Photo : Radio-Canada / Robert Short

Radio-Canada

Le premier ministre de la Nouvelle-Écosse, Tim Houston, a annoncé mardi que des modifications seront apportées à la réglementation des impôts fonciers des non-résidents de la province.

Dans le budget provincial dévoilé le 1er avril, la province indiquait que les non-résidents déjà propriétaires auraient à payer une taxe de 2 % de la valeur de leur propriété.

Les nouveaux propriétaires qui ne déménageaient pas en Nouvelle-Écosse dans les six mois après l’acquisition de leur bien avaient pour leur part à payer un droit de mutation de 5 % de la valeur de la propriété.

Ces nouvelles règles fiscales avaient suscité une vague d’indignations chez les non-résidents qui possèdent des chalets ou d’autres propriétés en Nouvelle-Écosse.

La province a rectifié le tir et annoncé que les valeurs foncières seraient donc plutôt taxées à des taux différents. Selon la province, ces changements avantageraient les propriétaires de petites propriétés comme des chalets.

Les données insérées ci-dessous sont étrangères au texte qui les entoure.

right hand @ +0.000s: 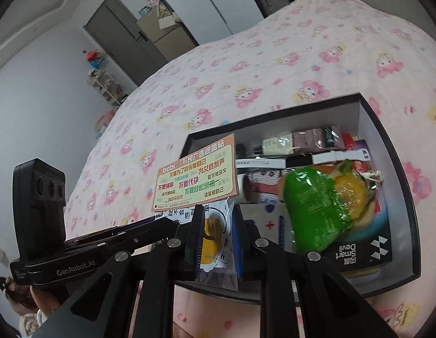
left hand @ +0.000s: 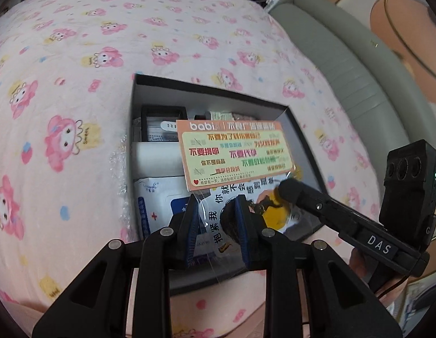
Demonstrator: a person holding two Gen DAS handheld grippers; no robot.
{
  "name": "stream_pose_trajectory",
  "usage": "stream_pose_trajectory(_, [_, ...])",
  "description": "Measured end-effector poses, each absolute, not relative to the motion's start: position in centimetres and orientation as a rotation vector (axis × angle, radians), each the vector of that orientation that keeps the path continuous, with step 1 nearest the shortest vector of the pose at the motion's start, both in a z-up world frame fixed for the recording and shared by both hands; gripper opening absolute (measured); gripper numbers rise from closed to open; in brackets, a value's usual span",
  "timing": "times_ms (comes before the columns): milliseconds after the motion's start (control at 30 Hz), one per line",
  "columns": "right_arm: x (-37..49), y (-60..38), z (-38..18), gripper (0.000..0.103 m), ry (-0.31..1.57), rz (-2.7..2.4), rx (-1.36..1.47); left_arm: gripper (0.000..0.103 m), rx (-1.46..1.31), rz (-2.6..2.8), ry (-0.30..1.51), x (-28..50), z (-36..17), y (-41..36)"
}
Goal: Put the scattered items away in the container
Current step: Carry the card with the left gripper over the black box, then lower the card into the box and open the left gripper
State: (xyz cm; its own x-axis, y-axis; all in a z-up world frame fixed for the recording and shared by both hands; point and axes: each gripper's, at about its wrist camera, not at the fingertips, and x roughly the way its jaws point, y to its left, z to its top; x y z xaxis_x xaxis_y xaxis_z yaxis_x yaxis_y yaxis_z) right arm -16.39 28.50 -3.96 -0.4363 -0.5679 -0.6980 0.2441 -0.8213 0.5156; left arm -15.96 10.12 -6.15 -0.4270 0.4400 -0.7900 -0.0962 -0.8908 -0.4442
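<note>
Sticker packet [left hand: 234, 169], clear-bagged with an orange "babi" header card, hangs over the open black box [left hand: 299, 129] on the bed, pinched between nearly closed jaws of both the left tool [left hand: 216, 225] and the right tool [right hand: 218, 236]. Best lowered flat onto the contents before both tools let go together. A box inside reads "Smart Devil".

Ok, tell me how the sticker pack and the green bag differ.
The sticker pack is flat, an orange-edged card in a clear sleeve; the green bag is puffy and opaque. The sticker pack stands upright over the box, pinched in the jaws of the left gripper and right gripper; the green bag lies inside the box on other items. Both are printed plastic packets.
</note>
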Motion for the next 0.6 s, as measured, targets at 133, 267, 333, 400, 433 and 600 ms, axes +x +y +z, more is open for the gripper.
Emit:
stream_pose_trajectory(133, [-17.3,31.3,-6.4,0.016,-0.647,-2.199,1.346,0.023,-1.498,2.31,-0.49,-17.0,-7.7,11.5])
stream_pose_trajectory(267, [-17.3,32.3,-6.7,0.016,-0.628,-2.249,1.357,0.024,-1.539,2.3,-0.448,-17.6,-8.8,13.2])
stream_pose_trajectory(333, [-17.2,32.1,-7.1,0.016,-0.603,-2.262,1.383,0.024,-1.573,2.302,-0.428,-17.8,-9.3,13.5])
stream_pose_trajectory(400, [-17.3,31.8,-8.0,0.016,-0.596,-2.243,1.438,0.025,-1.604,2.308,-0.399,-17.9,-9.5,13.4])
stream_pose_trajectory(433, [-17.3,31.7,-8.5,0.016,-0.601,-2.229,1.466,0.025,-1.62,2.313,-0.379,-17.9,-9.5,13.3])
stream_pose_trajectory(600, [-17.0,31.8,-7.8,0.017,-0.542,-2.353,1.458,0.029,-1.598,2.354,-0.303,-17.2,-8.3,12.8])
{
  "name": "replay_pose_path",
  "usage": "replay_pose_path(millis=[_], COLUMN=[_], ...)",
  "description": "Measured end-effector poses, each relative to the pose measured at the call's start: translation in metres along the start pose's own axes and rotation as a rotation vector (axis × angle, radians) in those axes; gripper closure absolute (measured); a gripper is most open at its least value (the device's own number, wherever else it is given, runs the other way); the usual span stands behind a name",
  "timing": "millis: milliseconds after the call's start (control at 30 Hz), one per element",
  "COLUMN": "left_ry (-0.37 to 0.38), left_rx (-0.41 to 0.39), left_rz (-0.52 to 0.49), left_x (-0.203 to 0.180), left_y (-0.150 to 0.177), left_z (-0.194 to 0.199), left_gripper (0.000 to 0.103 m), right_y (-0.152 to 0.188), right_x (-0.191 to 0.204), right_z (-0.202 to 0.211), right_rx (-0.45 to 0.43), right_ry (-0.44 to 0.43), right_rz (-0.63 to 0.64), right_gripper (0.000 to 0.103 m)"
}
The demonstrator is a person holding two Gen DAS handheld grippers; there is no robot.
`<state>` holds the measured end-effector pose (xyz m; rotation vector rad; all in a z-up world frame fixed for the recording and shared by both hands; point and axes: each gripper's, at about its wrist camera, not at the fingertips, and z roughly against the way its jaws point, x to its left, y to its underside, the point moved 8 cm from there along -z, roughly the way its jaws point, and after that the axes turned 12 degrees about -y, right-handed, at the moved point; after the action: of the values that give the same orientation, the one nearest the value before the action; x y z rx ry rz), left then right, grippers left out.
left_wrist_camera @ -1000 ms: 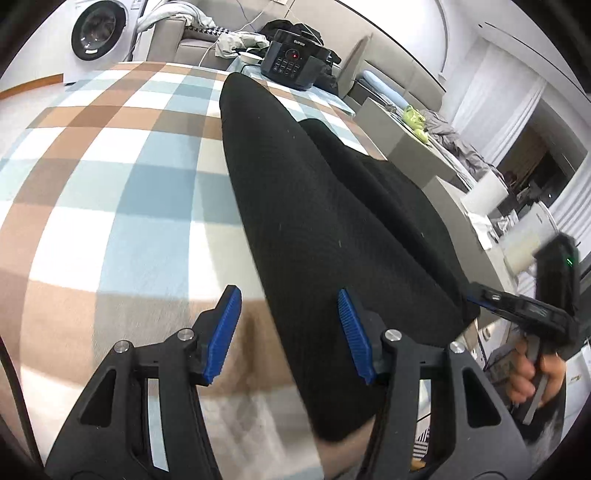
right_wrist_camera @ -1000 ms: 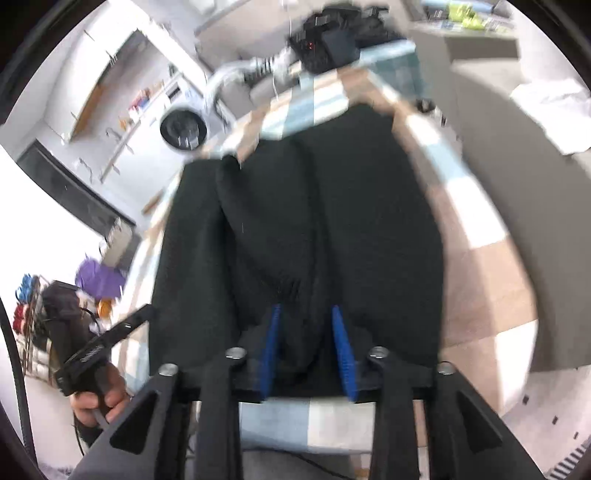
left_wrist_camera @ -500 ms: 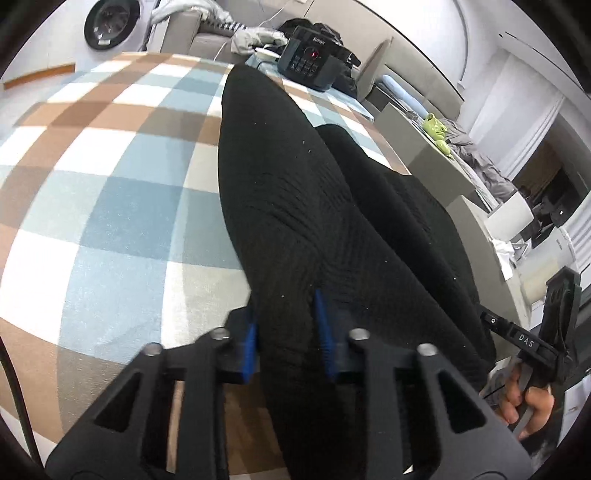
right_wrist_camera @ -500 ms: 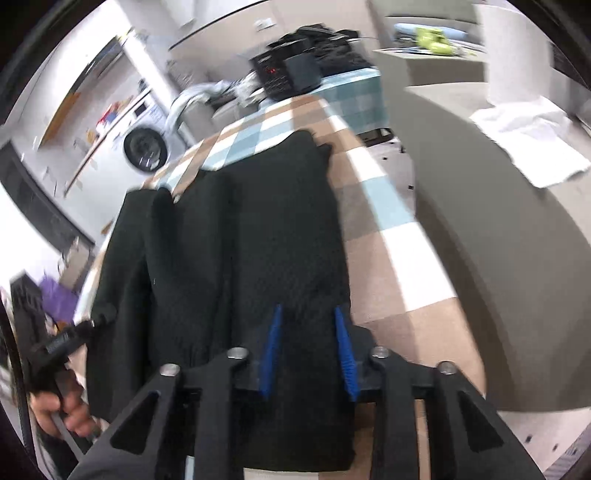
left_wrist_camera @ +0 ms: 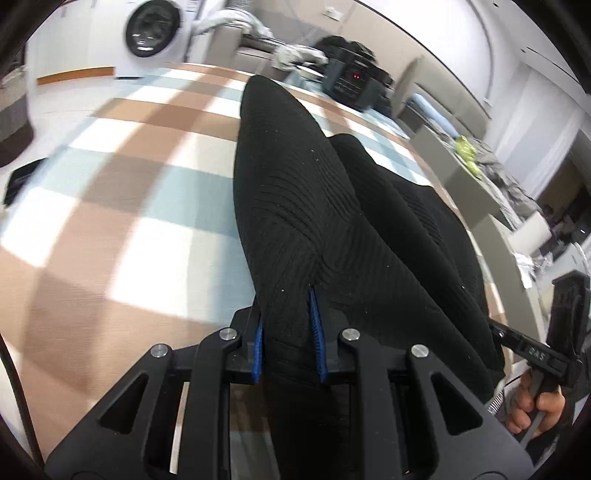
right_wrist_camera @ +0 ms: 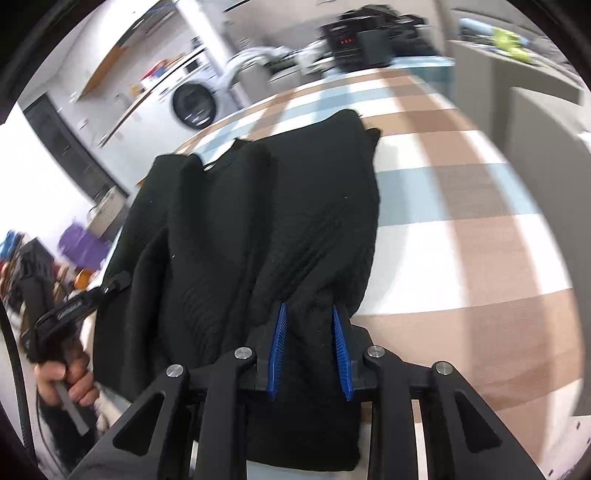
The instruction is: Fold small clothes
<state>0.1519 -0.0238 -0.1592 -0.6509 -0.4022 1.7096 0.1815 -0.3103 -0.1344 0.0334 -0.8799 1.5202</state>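
A black ribbed knit garment [left_wrist_camera: 306, 206] lies lengthwise on a checked brown, blue and white tablecloth [left_wrist_camera: 122, 206]. My left gripper [left_wrist_camera: 286, 321] is shut on the garment's near edge, its blue pads pinching a bunched fold. In the right wrist view the same garment [right_wrist_camera: 258, 221] spreads away from me, and my right gripper [right_wrist_camera: 308, 332] is shut on its near right corner. Each gripper shows at the edge of the other view: the right gripper [left_wrist_camera: 532, 354] in a hand at the lower right, the left gripper [right_wrist_camera: 77, 306] in a hand at the lower left. The cloth is pulled taut and lifted at both pinches.
A black appliance with red lights [left_wrist_camera: 351, 85] stands at the table's far end. A washing machine [left_wrist_camera: 151, 26] is behind it at the left. A grey sofa or counter [right_wrist_camera: 546, 147] runs along the right side. A dark flat object [left_wrist_camera: 22, 177] lies at the left table edge.
The left jaws closed from wide open onto the garment's edge. Both grippers then drew back with the cloth, pulling it taut and lifting its near edge.
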Motion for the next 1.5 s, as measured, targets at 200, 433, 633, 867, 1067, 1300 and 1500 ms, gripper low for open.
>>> replay_pose_path(millis=[200, 433, 633, 867, 1067, 1300, 1500], left_ry=[0.001, 0.0, 0.015, 0.045, 0.057, 0.084, 0.124], left_rx=[0.006, -0.019, -0.06, -0.073, -0.065, -0.07, -0.052], left_rz=[0.038, 0.024, 0.053, 0.03, 0.005, -0.041, -0.103], left_x=[0.032, 0.036, 0.041, 0.028, 0.013, -0.014, -0.046], left_y=[-0.001, -0.005, -0.002, 0.008, 0.013, 0.017, 0.026], left_z=[0.011, 0.026, 0.051, 0.071, 0.076, 0.089, 0.087], left_gripper=[0.084, 0.055, 0.028, 0.023, 0.023, 0.023, 0.023], right_y=[0.001, -0.028, -0.03, -0.035, -0.048, -0.061, -0.051], right_x=[0.022, 0.029, 0.05, 0.062, 0.064, 0.076, 0.022], right_z=[-0.004, 0.016, -0.035, -0.071, -0.078, 0.005, -0.007], right_rx=[0.032, -0.078, 0.004, 0.031, -0.045, -0.221, -0.154], right_ry=[-0.016, -0.037, -0.136, -0.224, -0.235, -0.147, -0.045], right_rz=[0.011, -0.017, -0.016, -0.011, -0.015, 0.092, 0.012], right_gripper=[0.076, 0.06, 0.059, 0.06, 0.098, 0.098, 0.098])
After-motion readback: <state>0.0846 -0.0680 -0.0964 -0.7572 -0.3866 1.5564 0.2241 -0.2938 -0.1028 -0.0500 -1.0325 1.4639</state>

  • Les propriétés évaluées à moins de 150 000 $ seront exemptées de la taxe ;
  • Une taxe de 0,5 % de la valeur des propriétés évaluées entre 150 000 $ et 250 000 $ sera demandée ;
  • Une taxe de 2 % de la valeur des propriétés évaluées à plus de 250 000 $ sera demandée ;
  • Les terrains résidentiels vacants appartenant à des non-résidents seront taxés à 2 %, quelle que soit leur valeur.

De plus, les membres actifs des Forces armées canadiennes sont exemptés de taxe.

Initialement, la taxe sur les impôts fonciers aurait généré quelque 65 millions $, mais ces modifications réduisent les recettes, pour un nouveau total estimé de 23 millions $

L’argent doit servir à tenter de résoudre la crise du logement qui sévit dans la province.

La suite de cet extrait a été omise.